Ayman Muh&#803ammad Rabi‘ al-Z&#803awahiri [Ayman al-Z&#803awahiri]

Role box
- Prominent al-Qācidah member, deputy to Usāmah Bin Lādin.
- Former head of the Egyptian Jihād Group
Education, Career and Personal Background
Ayman Muhammad Rabīc al-Zawāhirī was born in Egypt on June 19, 1951. His father was a professor of pharmacology, and his maternal grandfather was president of Cairo University and Egyptian ambassador to Pakistan, Saudi Arabia and Yemen. Ayman al-Zawāhirī grew up in an upper-class neighborhood in the Cairo suburb of Maadi. From Cairo University he earned a medical degree in 1974. Upon graduation, he worked as a surgeon with the Egyptian army for three years. In 1977, he married cIzzat Ahmad Nuwayr.1

Most of Ayman al-Zawāhirī's career is affiliated with his political and religious involvement described below.

Ayman al-Zawāhirī appears under a range of aliases, including the following:

- Abū Muhammad
- Abū Fātimah
- Muhammad Ibrāhīm
- Abū cAbd Allāh
- Abū al-Mucizz
- The Doctor
- The Teacher
- Nūr
- Ustāz
- Abū Muhammad Nūr al-Dīn
- cAbd al-Mucizz

- Al-Qācidah (affiliated since its establishment in the 1990's)
- Egyptian Jihād Group (leader supposedly until 2001)
Political/Religious Involvement
Ayman Muhammad Rabīc al-Zawāhirī is a Muslim who claims that he is committed to bringing the caliphate back, and advocates a violent means of jihād. He is considered a terrorist by many nations, including his native country, Egypt [RNSAW 2001, 49, art. 18]. He operates underground. Thus, the following chronological description of his activities is influenced by some uncertainty.

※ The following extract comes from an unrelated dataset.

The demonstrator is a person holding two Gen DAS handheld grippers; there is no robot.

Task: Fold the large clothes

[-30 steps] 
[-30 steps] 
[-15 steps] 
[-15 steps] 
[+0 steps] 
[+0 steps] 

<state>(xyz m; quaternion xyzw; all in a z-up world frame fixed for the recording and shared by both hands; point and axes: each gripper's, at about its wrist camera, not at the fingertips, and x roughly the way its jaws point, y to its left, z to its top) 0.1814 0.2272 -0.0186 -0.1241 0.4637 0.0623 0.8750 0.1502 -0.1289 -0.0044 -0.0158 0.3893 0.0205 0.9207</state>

From Muslim Brotherhood to Egyptian Jihād Group to al-Qācidah
1960's and 1970's: Establishing the Egyptian Jihād Group.
Ayman al-Zawāhirī was fourteen years old when he joined the Muslim Brotherhood. He became a student and follower of intellectual author Sayyid Qutb, who is known for his radical interpretation of the Qur'ān that has widely inspired militant Islamists.2
Al-Zawāhirī formed a cell within the Muslim Brotherhood, of which he was the leader. According to al-Qāhirah [Cairo], a newspaper published by the Ministry of Culture, al-Zawāhirī said that the aim of his group was to topple the Egyptian regime through the use of force, and install an Islamic government in its place [AWR 2006, 40, art. 27]. In the late 1970's, this cell merged with other Islamic groups to establish the more extreme Egyptian Jihād Group.
From 1980 till 1981, al-Zawāhirī served as a medical doctor in Pakistan, supporting the Afghans during the Soviet occupation of their country. He treated mainly Afghan refugees who fled into Pakistan.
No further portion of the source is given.